Sunday, November 21, 2010

Books of Interest: Andrew Olendzki, "Unlimiting Mind--the Radically Experiential Psychology of Buddhism"

Let me start out with simple statement about this book.  I have read it twice in the past two weeks.  It struck me as precisely where I need to go a this time.  I suspect that many new and old students of Buddhism, who find themselves occasionally lost in the vagaries of "Buddha Nature", "the Unborn", the "True Self", "Buddha Mind", "the Source", and "Enlightenment" would find this book a helpful return to the very concrete phenomenological observations that are Buddha's original insights into human psychology and the sources of suffering.  Any student of Buddhism should be intimately familiar with these elemental psychological insights.  It is upon these experiential groundings that all of Buddhism's various traditions erect their scaffoldings, and it is upon them that each of us builds our personal practice.

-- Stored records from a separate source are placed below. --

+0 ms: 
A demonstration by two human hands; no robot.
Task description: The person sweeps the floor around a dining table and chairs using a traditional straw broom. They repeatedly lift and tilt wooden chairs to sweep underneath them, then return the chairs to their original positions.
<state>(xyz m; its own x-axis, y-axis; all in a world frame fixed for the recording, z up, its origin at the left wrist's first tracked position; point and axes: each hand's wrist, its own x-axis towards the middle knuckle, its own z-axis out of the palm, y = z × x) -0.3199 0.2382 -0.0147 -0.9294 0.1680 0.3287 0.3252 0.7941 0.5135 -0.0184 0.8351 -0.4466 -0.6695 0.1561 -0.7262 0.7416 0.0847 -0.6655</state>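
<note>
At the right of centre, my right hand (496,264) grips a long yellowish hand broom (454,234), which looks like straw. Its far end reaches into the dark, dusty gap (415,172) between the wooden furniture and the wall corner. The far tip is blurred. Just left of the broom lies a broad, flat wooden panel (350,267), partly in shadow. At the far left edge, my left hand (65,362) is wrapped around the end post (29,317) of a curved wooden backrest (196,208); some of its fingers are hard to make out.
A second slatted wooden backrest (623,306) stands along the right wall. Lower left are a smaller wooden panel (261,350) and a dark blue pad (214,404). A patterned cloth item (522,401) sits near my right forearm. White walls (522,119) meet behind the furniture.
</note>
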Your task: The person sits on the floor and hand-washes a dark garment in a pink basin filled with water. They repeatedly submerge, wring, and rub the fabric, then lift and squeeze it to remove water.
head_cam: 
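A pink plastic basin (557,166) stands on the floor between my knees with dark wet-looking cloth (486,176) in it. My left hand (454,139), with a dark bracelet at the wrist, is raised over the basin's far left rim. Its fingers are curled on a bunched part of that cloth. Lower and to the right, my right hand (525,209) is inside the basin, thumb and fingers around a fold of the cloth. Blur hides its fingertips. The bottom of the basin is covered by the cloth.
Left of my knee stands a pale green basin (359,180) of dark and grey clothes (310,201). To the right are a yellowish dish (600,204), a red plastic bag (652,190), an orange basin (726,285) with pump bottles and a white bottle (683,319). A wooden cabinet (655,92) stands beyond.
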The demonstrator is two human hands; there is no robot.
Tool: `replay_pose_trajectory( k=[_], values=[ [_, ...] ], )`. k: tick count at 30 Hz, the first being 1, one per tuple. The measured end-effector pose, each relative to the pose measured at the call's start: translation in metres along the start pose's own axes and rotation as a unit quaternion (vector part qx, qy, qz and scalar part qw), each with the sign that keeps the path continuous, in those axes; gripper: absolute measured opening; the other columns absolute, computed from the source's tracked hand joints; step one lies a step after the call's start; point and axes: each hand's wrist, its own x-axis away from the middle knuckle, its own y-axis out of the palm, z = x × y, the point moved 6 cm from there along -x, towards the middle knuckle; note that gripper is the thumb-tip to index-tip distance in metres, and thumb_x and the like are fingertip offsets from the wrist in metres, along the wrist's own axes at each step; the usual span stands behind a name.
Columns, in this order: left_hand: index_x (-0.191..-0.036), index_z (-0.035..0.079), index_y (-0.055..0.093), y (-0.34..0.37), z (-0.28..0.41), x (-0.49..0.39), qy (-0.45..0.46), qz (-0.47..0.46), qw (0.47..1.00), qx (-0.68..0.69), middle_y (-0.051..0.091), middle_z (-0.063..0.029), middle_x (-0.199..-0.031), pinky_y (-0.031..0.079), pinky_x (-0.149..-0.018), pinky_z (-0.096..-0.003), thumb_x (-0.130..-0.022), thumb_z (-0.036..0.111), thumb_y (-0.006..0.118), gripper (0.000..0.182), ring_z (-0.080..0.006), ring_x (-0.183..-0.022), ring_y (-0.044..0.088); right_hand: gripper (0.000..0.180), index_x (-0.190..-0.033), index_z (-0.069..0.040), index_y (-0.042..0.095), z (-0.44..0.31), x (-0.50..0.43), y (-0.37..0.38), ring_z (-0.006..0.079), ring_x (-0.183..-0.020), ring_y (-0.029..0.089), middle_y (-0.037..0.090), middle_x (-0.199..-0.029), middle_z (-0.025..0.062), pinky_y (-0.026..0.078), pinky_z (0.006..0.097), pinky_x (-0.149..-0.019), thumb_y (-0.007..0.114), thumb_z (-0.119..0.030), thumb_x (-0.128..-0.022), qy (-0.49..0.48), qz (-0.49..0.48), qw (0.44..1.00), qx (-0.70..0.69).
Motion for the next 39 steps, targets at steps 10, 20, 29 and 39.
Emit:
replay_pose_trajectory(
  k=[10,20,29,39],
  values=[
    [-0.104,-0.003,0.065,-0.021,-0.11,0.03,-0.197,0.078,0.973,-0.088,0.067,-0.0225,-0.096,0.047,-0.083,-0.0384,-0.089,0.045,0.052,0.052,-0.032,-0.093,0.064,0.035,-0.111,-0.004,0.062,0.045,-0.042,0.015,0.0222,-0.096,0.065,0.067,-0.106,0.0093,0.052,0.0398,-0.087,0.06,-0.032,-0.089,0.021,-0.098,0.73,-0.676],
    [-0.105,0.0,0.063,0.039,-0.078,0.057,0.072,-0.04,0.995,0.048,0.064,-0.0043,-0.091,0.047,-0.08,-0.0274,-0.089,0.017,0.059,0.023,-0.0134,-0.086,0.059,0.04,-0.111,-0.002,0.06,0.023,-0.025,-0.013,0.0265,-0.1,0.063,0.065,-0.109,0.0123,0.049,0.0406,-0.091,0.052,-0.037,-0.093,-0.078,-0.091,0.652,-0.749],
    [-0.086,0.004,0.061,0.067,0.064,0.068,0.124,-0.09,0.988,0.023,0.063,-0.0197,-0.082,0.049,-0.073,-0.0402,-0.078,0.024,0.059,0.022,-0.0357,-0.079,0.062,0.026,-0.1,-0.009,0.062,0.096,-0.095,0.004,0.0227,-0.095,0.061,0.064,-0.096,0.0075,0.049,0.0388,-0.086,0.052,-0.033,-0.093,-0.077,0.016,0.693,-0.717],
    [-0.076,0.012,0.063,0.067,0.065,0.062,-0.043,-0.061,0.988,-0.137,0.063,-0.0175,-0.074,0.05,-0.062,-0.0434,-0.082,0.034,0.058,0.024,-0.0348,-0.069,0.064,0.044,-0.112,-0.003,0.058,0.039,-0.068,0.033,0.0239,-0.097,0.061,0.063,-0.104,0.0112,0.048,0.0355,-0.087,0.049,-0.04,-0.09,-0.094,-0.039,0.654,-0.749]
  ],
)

Andrew Olendzki, who has a doctorate in Buddhist Studies, served as executive director of the Insight Meditation Society and studied in the Theravadan tradition in Sri Lanka.  Through a series of short essays collected together under such topics as "Constructing Reality", "The Practice", "Self and Non-Self", "Karma", and "The Bigger Picture", Olendzki takes us through Buddhist psychology in a way that is very accessible while rooted in his scholarly study of the Pali texts.  He addresses Buddhist psychology both from a theoretical perspective, which touches on such details as the Pali Abhidhamma's minute dissection of the mind's contact with phenomena, as well as from the very practical perspective of one who is seeking relief from suffering both on and off the cushion.

For me, these essays evoke the hopefulness that comes from a deep appreciation of Buddha's psychological insights.  His observation that what we refer to as the "self" is plastic because it is recreated in each moment's contact with reality, and his teaching that the tools for shaping who we as a psychological being will be in the next moment are readily available to us, are the foundation of all Buddhist practice.  To reduce our suffering subjectivity, we need only undertake the simple but hard work of holding a firm intention to follow Buddha's instructions on how to be mindful, and to practice sharpening our ability to see clearly each moment as it arises into the instrument of our own liberation.

Olendzki walks us through Buddha's early teachings in a way that is readily accessible and intuitively persuasive.  Regular resort to these foundational psychological insights would be one of my prescriptions for a solid structure of practice.